### WHAT NEEDS TO BE DONE
Only one stretch of the data below is needed. Output the lines from the one with "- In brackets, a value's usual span" up to and including the one with "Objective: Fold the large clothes", exactly as they stand.

### LISTED ENTRIES
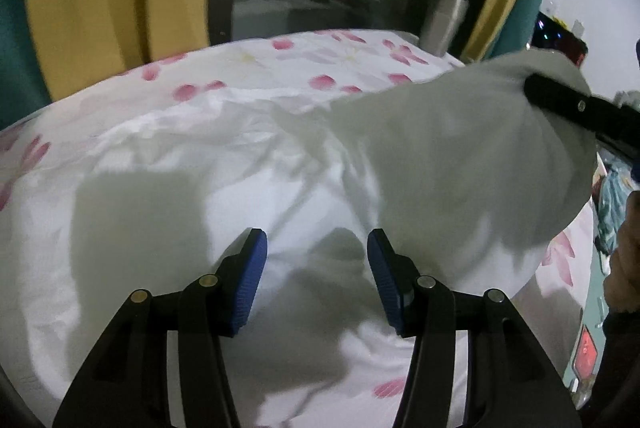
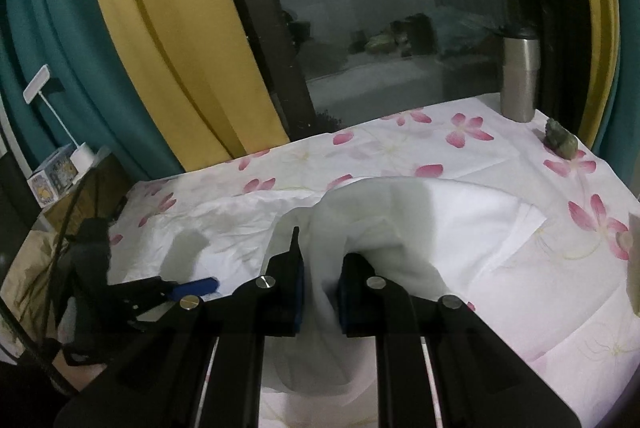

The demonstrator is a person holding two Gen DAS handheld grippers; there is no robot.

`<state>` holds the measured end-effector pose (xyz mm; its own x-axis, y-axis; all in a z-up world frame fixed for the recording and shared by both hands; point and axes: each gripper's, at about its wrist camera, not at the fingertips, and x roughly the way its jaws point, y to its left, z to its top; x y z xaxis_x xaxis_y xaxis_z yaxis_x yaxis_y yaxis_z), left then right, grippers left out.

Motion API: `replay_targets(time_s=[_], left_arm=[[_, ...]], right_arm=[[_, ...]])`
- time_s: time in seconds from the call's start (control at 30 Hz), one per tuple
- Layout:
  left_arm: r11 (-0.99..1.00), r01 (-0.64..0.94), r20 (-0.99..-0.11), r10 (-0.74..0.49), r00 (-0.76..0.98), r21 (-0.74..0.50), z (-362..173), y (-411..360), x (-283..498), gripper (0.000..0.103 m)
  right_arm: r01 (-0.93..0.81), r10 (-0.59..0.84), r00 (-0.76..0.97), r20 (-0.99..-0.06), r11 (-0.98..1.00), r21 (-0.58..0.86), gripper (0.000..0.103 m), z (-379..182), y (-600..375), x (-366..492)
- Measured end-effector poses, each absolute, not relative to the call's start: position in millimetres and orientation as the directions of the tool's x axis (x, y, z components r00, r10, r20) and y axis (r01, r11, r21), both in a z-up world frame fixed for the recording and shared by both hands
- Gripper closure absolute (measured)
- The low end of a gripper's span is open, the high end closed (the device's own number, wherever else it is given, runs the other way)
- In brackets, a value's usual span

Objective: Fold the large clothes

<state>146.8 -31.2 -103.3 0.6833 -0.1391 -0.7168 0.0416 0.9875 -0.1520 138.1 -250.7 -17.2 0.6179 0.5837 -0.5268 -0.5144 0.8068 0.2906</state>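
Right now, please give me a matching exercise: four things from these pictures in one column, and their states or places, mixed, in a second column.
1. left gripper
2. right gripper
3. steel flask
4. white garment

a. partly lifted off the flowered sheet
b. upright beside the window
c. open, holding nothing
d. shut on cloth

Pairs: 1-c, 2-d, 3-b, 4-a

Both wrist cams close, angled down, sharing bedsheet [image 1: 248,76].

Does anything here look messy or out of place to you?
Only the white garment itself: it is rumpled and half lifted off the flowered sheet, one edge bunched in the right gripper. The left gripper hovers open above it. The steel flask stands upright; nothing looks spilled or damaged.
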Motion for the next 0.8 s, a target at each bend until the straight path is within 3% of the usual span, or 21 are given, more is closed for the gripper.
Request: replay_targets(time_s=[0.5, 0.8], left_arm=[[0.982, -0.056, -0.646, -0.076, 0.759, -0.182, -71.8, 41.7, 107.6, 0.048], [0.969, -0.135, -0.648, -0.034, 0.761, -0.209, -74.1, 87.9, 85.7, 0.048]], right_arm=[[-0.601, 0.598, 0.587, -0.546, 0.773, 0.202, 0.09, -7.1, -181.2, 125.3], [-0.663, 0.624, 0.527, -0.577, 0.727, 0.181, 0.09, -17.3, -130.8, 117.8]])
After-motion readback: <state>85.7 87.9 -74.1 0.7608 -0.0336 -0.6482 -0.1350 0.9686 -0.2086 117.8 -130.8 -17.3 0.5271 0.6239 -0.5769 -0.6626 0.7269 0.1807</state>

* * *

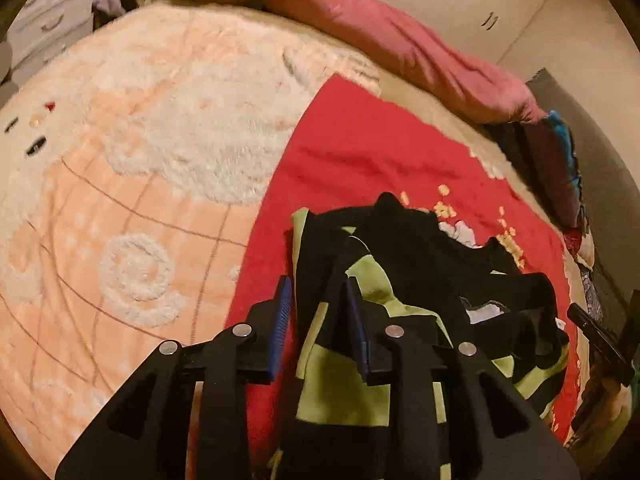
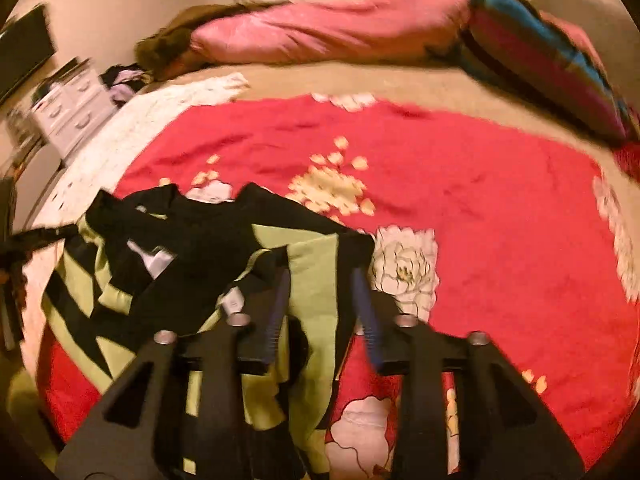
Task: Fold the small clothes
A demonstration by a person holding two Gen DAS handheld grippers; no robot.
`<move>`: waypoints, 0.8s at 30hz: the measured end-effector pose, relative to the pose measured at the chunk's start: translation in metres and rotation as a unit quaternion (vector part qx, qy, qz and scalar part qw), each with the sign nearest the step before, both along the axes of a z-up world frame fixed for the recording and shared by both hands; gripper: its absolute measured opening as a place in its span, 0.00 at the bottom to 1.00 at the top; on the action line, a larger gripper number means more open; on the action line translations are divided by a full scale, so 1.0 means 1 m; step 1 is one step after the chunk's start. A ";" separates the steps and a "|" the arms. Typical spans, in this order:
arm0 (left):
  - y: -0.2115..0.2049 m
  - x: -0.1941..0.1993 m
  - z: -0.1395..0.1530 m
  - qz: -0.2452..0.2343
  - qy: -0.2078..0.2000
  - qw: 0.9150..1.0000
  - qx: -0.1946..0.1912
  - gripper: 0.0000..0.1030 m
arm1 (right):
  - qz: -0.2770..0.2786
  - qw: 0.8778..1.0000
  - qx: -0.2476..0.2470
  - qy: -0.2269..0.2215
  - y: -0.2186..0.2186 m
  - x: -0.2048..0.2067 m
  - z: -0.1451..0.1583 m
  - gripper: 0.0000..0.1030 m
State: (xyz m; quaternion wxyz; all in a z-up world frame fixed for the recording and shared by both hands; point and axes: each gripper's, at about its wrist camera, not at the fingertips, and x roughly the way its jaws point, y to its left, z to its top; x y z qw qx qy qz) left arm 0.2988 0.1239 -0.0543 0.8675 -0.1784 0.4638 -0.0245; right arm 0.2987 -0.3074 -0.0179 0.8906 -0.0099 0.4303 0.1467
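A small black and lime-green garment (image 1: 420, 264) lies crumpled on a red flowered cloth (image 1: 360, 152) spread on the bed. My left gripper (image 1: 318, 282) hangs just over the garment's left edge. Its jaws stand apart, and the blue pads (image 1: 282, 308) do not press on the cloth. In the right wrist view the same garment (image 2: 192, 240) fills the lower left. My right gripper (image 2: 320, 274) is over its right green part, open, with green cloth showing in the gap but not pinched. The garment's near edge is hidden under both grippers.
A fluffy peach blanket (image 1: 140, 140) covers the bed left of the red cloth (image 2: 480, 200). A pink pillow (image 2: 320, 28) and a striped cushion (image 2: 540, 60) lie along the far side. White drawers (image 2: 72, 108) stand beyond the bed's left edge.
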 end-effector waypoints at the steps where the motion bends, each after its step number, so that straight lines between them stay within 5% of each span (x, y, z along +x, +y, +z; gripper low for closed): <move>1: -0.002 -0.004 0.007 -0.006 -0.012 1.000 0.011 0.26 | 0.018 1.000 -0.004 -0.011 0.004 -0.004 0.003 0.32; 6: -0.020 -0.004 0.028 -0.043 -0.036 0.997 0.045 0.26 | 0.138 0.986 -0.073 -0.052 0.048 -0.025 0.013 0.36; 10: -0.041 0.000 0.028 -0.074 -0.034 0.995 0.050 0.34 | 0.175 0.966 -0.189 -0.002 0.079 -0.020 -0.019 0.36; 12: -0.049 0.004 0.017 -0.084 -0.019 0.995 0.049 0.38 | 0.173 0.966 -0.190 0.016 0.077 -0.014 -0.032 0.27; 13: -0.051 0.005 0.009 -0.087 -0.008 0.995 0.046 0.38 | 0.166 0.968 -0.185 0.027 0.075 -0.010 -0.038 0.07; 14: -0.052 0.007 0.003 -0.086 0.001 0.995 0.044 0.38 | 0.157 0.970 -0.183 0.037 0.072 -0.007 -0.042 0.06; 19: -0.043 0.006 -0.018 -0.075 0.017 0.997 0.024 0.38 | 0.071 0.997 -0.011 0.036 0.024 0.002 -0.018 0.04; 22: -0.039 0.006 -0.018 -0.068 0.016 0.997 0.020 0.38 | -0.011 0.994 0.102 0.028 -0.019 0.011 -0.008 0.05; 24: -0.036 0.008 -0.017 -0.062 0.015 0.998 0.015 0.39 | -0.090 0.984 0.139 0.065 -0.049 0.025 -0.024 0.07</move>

### YOUR RESPONSE
- In brackets, a value's usual span

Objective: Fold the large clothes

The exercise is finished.